Task to complete: Print the entries that appear below, exactly as written and without their pictures.

Start of Data excerpts

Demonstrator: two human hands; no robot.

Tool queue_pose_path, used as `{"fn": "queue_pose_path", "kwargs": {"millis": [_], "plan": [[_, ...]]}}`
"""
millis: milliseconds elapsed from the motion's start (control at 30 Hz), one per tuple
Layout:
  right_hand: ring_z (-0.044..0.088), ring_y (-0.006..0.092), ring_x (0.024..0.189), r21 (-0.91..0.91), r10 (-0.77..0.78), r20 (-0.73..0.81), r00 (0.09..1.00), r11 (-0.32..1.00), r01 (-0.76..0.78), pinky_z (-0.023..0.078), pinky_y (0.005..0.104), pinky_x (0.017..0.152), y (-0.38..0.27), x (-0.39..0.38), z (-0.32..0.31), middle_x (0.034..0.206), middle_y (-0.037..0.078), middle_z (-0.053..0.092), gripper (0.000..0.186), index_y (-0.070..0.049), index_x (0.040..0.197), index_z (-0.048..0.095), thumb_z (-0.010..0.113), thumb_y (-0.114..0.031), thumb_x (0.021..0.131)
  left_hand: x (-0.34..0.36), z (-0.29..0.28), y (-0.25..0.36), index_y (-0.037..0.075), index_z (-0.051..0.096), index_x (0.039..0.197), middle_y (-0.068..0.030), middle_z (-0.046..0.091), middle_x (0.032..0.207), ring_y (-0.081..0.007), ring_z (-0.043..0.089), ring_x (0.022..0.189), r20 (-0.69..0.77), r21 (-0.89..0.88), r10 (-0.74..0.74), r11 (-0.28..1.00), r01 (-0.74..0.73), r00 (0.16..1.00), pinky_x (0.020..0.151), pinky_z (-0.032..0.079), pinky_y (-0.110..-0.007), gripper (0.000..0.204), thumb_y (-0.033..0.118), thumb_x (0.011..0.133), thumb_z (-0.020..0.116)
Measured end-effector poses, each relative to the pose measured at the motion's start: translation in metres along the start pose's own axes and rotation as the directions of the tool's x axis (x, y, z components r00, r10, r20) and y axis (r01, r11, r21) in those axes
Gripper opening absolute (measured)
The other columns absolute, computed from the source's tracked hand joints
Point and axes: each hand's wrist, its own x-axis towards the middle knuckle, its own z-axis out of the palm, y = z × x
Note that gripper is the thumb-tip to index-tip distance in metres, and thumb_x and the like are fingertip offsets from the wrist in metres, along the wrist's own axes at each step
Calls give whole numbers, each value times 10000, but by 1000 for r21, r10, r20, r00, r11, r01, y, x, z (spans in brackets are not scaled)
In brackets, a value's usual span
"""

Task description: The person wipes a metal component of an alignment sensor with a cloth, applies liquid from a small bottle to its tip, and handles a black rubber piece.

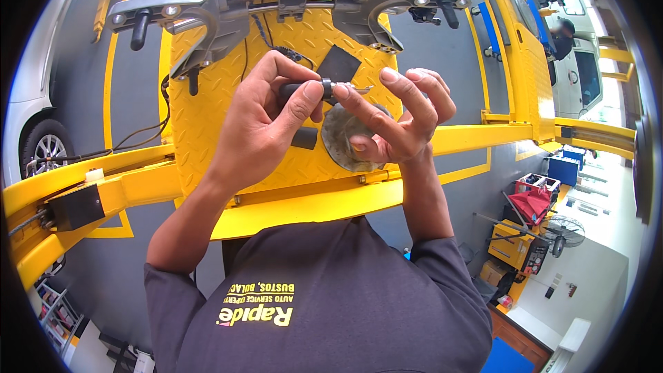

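Note:
My left hand (261, 114) is closed around a small tool with a black handle (286, 91) and a thin metal tip (360, 90) pointing right. Its exact kind I cannot make out. Close to the tip is my right hand (404, 114), fingers spread, with the index fingertip at the metal part just past the black collar; whether it presses on it is hard to tell. Below both hands lies a yellow diamond-plate platform (207, 124). On it, under my right fingers, sits a round grey metal disc (338, 139), partly covered by the hand.
Across the platform's far side stands a grey metal clamp frame (224, 21) with black pegs and cables. Yellow rails (304, 211) run between me and the platform. A car wheel (47, 148) is at left; a person (563, 38), a yellow machine (512, 243) and a fan (561, 233) are at right.

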Motion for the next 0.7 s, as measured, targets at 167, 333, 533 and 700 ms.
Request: {"fn": "queue_pose_path", "kwargs": {"millis": [167, 333, 533, 700], "plan": [[453, 221, 1269, -18, -31, -34, 999, 999, 30, 453, 417, 1055, 4, 2, 0, 1329, -8, 644, 484, -381, 1178, 831, 451, -659, 1065, 1, -5, 5, 28, 580, 1114, -29, 678, 826, -21, 547, 685, 19, -43, -101, 994, 102, 995, 589, 408, -195, 221, 237, 1097, 648], [453, 219, 1269, -9, -23, -17, 1000, 1000, 23, 446, 411, 1060, 1, 1, -1, 1331, -13, 648, 477, -384, 1175, 833, 460, -658, 1060, 0, -3, 2, 34, 585, 1098, -34, 683, 789, -15, 500, 618, -1, -75, -114, 991, 114, 993, 544, 369, -196, 221, 245, 1095, 652], [445, 216, 1279, 1, -14, -51, 999, 1000, 14, 435, 400, 1061, 2, -1, 2, 1362, -26, 638, 469, -387, 1195, 825, 474, -662, 1051, 0, -6, 4, 37, 579, 1109, -33, 682, 800, -14, 511, 633, 4, -86, -103, 991, 103, 995, 552, 368, -189, 210, 236, 1098, 644], [415, 225, 1311, 1, -7, 3, 1000, 1000, 7, 416, 403, 1083, -2, 0, 1, 1350, -10, 628, 454, -374, 1218, 819, 499, -647, 1047, 0, -3, 5, 30, 573, 1135, -42, 686, 886, -37, 594, 756, -5, -81, -51, 995, 50, 999, 621, 436, -200, 187, 200, 1098, 642]]}}
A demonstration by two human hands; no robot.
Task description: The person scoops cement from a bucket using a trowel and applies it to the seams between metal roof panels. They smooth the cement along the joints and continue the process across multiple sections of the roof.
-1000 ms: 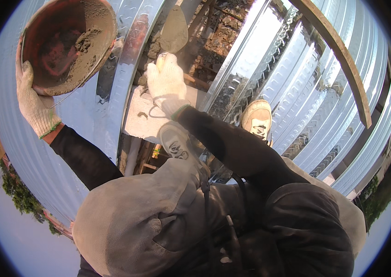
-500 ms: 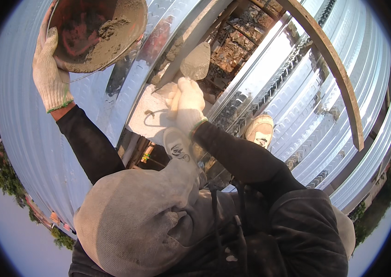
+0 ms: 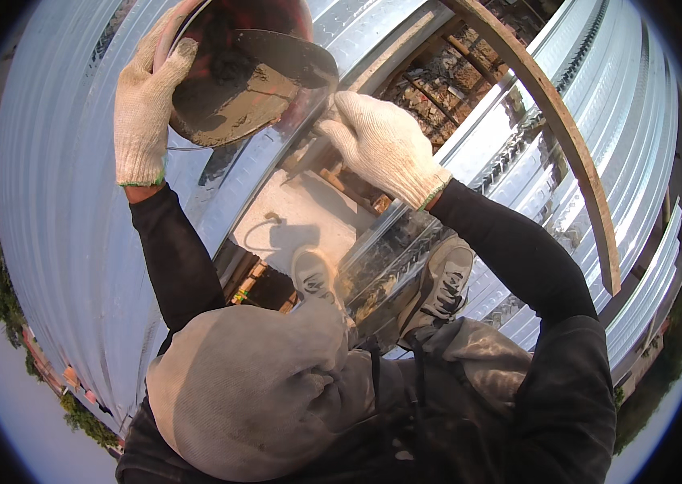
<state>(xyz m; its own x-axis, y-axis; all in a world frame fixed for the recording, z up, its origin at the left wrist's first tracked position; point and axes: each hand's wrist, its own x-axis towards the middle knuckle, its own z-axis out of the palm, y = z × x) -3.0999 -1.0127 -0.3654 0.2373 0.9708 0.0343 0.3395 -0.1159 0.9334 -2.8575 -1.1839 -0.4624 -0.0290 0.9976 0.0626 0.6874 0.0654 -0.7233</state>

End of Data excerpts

Response to this task:
Demonstrator: two human hands; no robot.

Tool queue_pose_path, used as `{"fn": "queue_pose_path", "kwargs": {"millis": [_], "plan": [[_, ...]]}}`
"""
millis: milliseconds elapsed from the motion's start (control at 30 Hz), one per tuple
Layout:
  right_hand: ring_z (-0.044..0.088), ring_y (-0.006..0.092), ring_x (0.024..0.189), r21 (-0.91..0.91), r10 (-0.77..0.78), r20 (-0.73..0.81), r00 (0.09..1.00), r11 (-0.32..1.00), r01 (-0.76..0.78), pinky_z (-0.023..0.078), pinky_y (0.005..0.104), pinky_x (0.017..0.152), y (-0.38..0.27), x (-0.39..0.38), z (-0.32..0.31), middle_x (0.034..0.206), middle_y (-0.037..0.078), middle_z (-0.053..0.092), gripper (0.000..0.186), index_y (-0.070..0.049), index_x (0.040..0.197), index_z (-0.048..0.095), thumb_z (-0.010..0.113), thumb_y (-0.114..0.031), thumb_x (0.021..0.131)
  left_hand: x (-0.34..0.36), z (-0.29..0.28), y (-0.25..0.36), index_y (-0.037..0.075), index_z (-0.051..0.096), index_x (0.039..0.197), middle_y (-0.068..0.030), middle_z (-0.046..0.091), middle_x (0.032..0.207), ring_y (-0.081..0.007), ring_z (-0.043..0.089), ring_x (0.022..0.189), r20 (-0.69..0.77), r21 (-0.89..0.88), r10 (-0.74..0.74), r11 (-0.28..1.00), r01 (-0.74..0.73), r00 (0.16..1.00), pinky_x (0.020..0.151), pinky_z (-0.032..0.079), pinky_y (-0.110..-0.007), gripper (0.000..0.204), thumb_y (-0.033..0.118), thumb_x (0.011..0.133), thumb_z (-0.020..0.116)
Measured end-effector poses, each relative to the pose measured at the motion's start: translation in metres along the start pose's own axes and rotation as the directions of the tool's x axis (x, y, z components r00, r10, r20) and y axis (r01, r11, r21) in those axes
Gripper opening absolute (measured)
The other columns absolute, computed from the source's tracked hand joints
Point and axes: each hand's wrist, its own x-axis towards the middle knuckle, its own z-axis out of the palm, y = z × x
Note that gripper is the thumb-tip to index-tip distance in metres, and thumb_x and the like are fingertip offsets from the wrist in metres, along the wrist's own axes at each step
Calls give whole numbers, each value times 10000, but by 1000 for r21, r10, r20, r00, r11, r01, y, x, z (spans in brackets are not scaled)
In brackets, a value's usual span
"""

Task description: The person wipes a metal component of an alignment sensor with a cloth, applies liquid from a small bottle to its tip, and handles a black rubber piece.


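Note:
My left hand (261, 114) is closed around a small tool with a black handle (286, 91) and a thin metal tip (360, 90) pointing right. Its exact kind I cannot make out. Close to the tip is my right hand (404, 114), fingers spread, with the index fingertip at the metal part just past the black collar; whether it presses on it is hard to tell. Below both hands lies a yellow diamond-plate platform (207, 124). On it, under my right fingers, sits a round grey metal disc (338, 139), partly covered by the hand.
Across the platform's far side stands a grey metal clamp frame (224, 21) with black pegs and cables. Yellow rails (304, 211) run between me and the platform. A car wheel (47, 148) is at left; a person (563, 38), a yellow machine (512, 243) and a fan (561, 233) are at right.
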
Motion for the next 0.7 s, as measured, targets at 167, 333, 533 and 700 ms.
Request: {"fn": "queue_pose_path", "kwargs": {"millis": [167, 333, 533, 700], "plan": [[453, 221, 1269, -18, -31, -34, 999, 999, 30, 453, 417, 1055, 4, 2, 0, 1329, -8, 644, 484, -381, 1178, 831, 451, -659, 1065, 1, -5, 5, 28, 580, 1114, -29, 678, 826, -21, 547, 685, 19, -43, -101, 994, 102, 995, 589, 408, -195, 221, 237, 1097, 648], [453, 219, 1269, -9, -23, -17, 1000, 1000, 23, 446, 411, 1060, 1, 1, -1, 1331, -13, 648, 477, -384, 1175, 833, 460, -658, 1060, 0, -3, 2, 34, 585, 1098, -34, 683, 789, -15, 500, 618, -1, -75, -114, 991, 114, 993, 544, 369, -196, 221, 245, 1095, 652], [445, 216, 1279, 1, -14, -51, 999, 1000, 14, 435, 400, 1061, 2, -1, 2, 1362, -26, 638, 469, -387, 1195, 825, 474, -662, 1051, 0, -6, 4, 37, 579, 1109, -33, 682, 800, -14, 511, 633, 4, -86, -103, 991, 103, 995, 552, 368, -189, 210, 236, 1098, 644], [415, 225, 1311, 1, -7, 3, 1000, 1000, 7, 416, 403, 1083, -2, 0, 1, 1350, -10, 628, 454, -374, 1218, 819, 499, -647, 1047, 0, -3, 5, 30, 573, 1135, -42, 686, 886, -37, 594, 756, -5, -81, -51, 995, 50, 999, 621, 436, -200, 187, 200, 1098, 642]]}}
A demonstration by two human hands; no robot.
Task description: The person scoops cement from a bucket using a trowel and applies it to the seams between metal roof panels. They smooth the cement along the joints and continue the process across multiple sections of the roof.
-1000 ms: 
-500 ms: 
+0 ms: 
<state>(xyz m; its own x-axis, y-axis; all in a world frame fixed for the recording, z up, its origin at the left wrist's first tracked position; point and axes: each hand's wrist, its own x-axis towards the middle knuckle, its own z-axis out of the palm, y = z × x) -3.0999 -1.0127 -0.3654 0.2373 0.9708 0.0343 0.3395 -0.1159 0.9334 -2.8575 -1.1839 -0.4624 -0.0290 0.9976 0.0626 0.6874 0.0654 -0.7233</state>

The exercise is finished.